I'm down to 2 choices for my new snowblower:

1. toro 221Q single stage with electric start for $899 Canadian
2. Ariens 924 deluxe platinum (250 cc Briggs engine, auto traction control) $1499 (Special Price until Monday)

I have 2000 sq feet to clean. We mostly get 4-5 storms/year, averaging 6" or 15 cm per snowfall but we can at times get about 1 foot of snow.

The Ariens is really sweet. Heated handles, headlights, and the auto traction control makes turning so easy.

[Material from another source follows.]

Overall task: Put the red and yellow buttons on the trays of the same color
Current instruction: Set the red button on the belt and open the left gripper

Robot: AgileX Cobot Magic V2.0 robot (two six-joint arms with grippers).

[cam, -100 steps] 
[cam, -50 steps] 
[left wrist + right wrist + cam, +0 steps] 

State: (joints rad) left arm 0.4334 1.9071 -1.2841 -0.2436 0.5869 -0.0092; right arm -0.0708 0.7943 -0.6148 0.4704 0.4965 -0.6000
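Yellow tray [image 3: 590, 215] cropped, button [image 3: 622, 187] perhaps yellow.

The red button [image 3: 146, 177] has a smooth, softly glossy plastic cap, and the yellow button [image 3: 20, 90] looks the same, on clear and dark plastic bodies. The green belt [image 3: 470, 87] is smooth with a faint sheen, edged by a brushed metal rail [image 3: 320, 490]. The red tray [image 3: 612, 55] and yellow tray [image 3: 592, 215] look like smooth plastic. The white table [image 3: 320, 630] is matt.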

The toro is very nice too. Not sure how it will handle wet snow and the stuff the plow leaves.

Any advice/input?

Thanks


----------



## leon (Nov 18, 2008)

*snow blower*



joed;798374 said:


> I'm down to 2 choices for my new snowblower:
> 
> 1. toro 221Q single stage with electric start for $899 Canadian
> 2. Ariens 924 deluxe platinum (250 cc Briggs engine, auto traction control) $1499 (Special Price until Monday)
> ...


the heated handle and traction control would sell me too, but I am a toro fan myself even though I am on my third and forth snow pups. They are both good products in general, I would look at consumer reports to get the best information as they have all the variables covered- FYI the ariens model may not be in it this years issue.

leon


----------



## cet (Oct 2, 2004)

You must live in a different Toronto then I know, LOL
We are lucky to get over 6" twice a year and a foot is almost unheard of. Any more then that and Mel is calling the Army.

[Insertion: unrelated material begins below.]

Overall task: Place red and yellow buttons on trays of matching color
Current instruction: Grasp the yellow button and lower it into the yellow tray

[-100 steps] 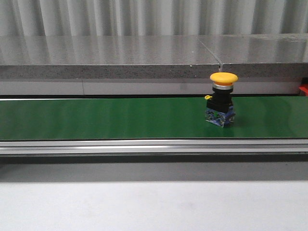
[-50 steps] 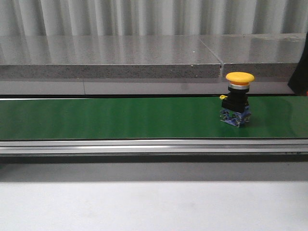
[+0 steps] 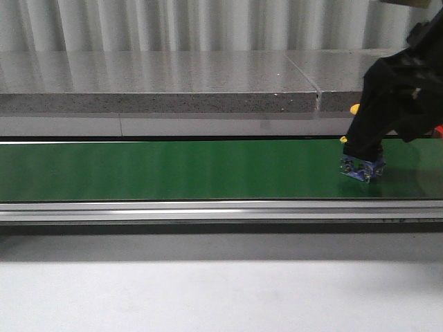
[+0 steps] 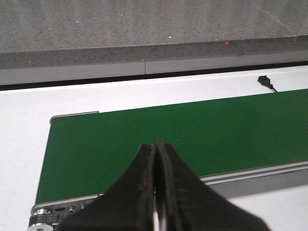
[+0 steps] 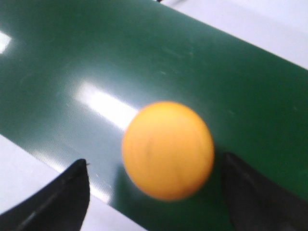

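A yellow button rides upright on the green belt (image 3: 173, 169) at the right; in the front view only its blue base (image 3: 362, 168) and a sliver of the yellow cap (image 3: 354, 108) show behind my right arm. My right gripper (image 3: 364, 146) is lowered over it. In the right wrist view the yellow cap (image 5: 167, 150) lies between the two open fingers (image 5: 67, 192), which stand apart from it on either side. In the left wrist view my left gripper (image 4: 155, 145) is shut and empty above the belt's end (image 4: 144, 139). The red button and both trays are out of view.
A grey stone ledge (image 3: 159, 83) runs behind the belt. An aluminium rail (image 3: 208, 209) borders its near side, with white tabletop (image 3: 208, 297) in front. A small black connector (image 4: 264, 81) lies on the white surface past the belt. A red object (image 3: 437, 129) peeks in at the right edge.
The yellow button has travelled to the right along the belt. My right arm has come into view from the upper right and dropped over the button, hiding most of it.
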Controlling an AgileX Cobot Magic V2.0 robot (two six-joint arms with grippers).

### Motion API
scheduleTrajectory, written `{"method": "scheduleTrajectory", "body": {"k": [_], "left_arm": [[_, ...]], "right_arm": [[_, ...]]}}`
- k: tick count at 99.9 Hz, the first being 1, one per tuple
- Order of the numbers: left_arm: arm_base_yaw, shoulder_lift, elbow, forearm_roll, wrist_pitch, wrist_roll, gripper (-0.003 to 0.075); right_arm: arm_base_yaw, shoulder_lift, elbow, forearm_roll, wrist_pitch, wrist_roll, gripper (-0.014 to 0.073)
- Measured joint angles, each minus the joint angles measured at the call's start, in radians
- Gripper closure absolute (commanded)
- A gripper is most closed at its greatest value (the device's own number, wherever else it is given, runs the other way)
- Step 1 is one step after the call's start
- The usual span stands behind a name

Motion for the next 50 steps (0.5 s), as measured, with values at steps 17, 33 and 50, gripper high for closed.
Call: {"method": "scheduleTrajectory", "body": {"k": [17, 33, 50], "left_arm": [[0.0, 0.0, 0.0, 0.0, 0.0, 0.0, 0.0741], [0.0, 0.0, 0.0, 0.0, 0.0, 0.0, 0.0741], [0.0, 0.0, 0.0, 0.0, 0.0, 0.0, 0.0741]], "right_arm": [[0.015, 0.06, -0.038, 0.007, -0.026, 0.0, 0.0223], [0.015, 0.089, -0.045, 0.007, -0.022, 0.0, 0.0425], [0.008, 0.085, -0.045, 0.007, -0.002, 0.028, 0.0526]]}}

Home Depot has the Toro 2450 right now for $549. I bought one on my way home tonight.

I would buy the Ariens if I were you. When you want to move what the street plow leaves behind it will be a little tuff on the Toro. Not to mention if it is hard and icy it might chew up the belt.

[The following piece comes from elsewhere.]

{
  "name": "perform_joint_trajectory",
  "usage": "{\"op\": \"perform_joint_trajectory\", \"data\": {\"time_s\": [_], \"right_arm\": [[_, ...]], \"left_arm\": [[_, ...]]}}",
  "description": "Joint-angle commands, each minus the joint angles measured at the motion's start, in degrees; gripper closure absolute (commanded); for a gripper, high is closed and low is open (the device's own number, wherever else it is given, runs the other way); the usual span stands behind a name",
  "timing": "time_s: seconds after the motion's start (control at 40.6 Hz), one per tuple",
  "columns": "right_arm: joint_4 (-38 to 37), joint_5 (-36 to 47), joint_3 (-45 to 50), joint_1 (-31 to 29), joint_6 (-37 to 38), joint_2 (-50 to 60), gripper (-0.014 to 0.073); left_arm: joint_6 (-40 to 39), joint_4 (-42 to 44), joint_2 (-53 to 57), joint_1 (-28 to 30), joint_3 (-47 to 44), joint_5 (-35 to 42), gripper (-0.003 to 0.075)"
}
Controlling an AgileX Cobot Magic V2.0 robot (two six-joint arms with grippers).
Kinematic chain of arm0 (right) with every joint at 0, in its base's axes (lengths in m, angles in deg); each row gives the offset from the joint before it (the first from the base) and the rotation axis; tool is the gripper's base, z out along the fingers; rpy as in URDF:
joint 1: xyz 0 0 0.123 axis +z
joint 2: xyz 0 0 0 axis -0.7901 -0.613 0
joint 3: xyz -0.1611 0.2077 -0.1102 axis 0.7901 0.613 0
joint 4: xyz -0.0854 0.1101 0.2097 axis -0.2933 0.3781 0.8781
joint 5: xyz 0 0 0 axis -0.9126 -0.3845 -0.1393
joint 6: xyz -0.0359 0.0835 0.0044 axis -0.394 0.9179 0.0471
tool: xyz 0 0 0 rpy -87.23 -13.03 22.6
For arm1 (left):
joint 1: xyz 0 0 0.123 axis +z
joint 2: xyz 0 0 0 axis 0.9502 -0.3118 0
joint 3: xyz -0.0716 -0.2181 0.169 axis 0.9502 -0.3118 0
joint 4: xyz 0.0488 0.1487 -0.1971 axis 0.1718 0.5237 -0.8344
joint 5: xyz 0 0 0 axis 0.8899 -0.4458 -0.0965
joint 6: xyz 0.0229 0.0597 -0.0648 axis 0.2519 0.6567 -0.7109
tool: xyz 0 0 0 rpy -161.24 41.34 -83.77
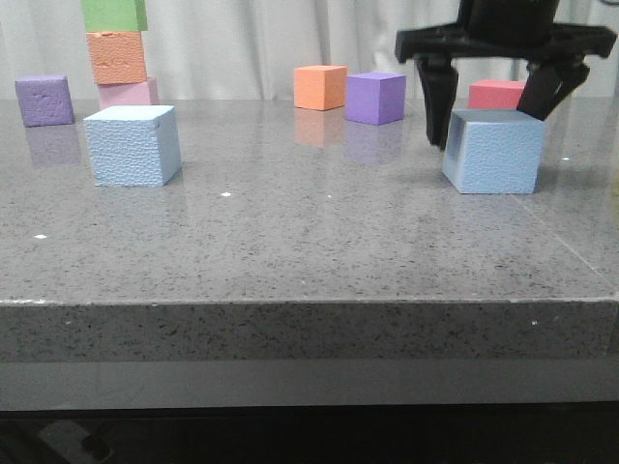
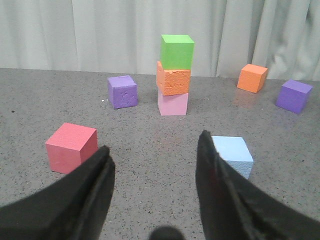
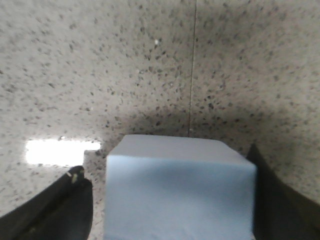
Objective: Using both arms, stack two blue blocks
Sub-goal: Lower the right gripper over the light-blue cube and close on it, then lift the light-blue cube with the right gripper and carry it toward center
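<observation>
right jaws (image 1: pixel 491 108) spread astride pebbled foam blue block (image 1: pixel 493 151), ungripped | left jaws (image 2: pixel 155 165) spread, empty

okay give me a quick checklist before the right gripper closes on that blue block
1. Right gripper open around right blue block: ok.
2. Block centred between fingers: not ok, nearer one finger in the wrist view.
3. Block flat on table: ok.
4. Left blue block top free for stacking: ok.
5. Left gripper open, holding nothing: ok.
6. Finger depth on the block: cannot tell.
</observation>
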Motion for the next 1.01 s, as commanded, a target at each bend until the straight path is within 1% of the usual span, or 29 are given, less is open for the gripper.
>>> {"op": "perform_joint_trajectory", "data": {"time_s": [0.0, 0.099, 0.172, 0.271, 0.32, 0.493, 0.616, 0.788, 0.887, 0.985], "right_arm": [[-0.30, 0.64, -1.93, -0.52, 0.16, 1.70, -0.0010], [-0.10, 0.29, -1.93, -0.52, 0.16, 1.62, -0.0001], [-0.10, -0.54, -1.93, -0.52, 0.16, 1.62, 0.0054], [0.47, -1.99, -2.01, -0.52, 0.16, 1.83, 0.0153], [1.60, -2.06, -2.12, -0.43, 0.16, 2.40, 0.0172], [6.33, -2.31, -2.12, 1.31, 0.16, 4.58, 0.0166], [7.05, -0.91, -2.19, 3.80, 1.69, 4.58, 0.0166], [6.28, 3.81, -2.51, 8.36, 4.41, 4.05, 0.0166], [3.78, 2.52, -6.11, 10.78, 7.31, 1.81, 0.0166], [-0.28, -1.02, -11.27, 12.84, 9.50, -1.16, 0.0166]], "left_arm": [[0.08, -0.40, -0.86, -0.45, 1.53, 4.99, 0.0357], [0.08, -0.40, -0.86, -0.45, 1.53, 4.99, 0.0357], [0.08, -0.40, -0.86, -0.45, 1.53, 4.99, 0.0357], [0.08, -0.40, -0.86, -0.45, 1.53, 4.99, 0.0357], [0.08, -0.40, -0.86, -0.45, 1.53, 4.99, 0.0357], [0.08, -0.40, -0.86, -0.45, 1.53, 4.99, 0.0357], [0.08, -0.40, -0.86, -0.45, 1.53, 4.99, 0.0357], [0.08, -0.40, -0.86, -0.45, 1.53, 4.99, 0.0357], [0.08, -0.40, -0.86, -0.45, 1.53, 4.99, 0.0357], [0.08, -0.40, -0.86, -0.45, 1.53, 4.99, 0.0357]]}}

I paid 1500 for my Toro 826 and it has been great.


----------



## joed (Dec 26, 2001)

Thanks for the feedback. I bought the 924 Ariens Deluxe Platinum. I'll get it sometime in late September or early October. Looking forward to it.



> You must live in a different Toronto then I know, LOL
> We are lucky to get over 6" twice a year and a foot is almost unheard of. Any more then that and Mel is calling the Army.
> 
> Home Depot has the Toro 2450 right now for $549. I bought one on my way home tonight.
> ...


CET,

How do you like that Toro 826? I was looking at buying this model but my dealer steered me away from this unit. He says its too difficult to turn because the wheels have to be locked in order for the tranny to work.


----------



## cet (Oct 2, 2004)

We have 1 wheel locked and 1 unlocked. We have put a ton of hours on it and no problems.


----------



## joed (Dec 26, 2001)

> We have 1 wheel locked and 1 unlocked. We have put a ton of hours on it and no problems.


Thanks for the info CET.

Do you find the 826 hard to turn with both wheels locked?


----------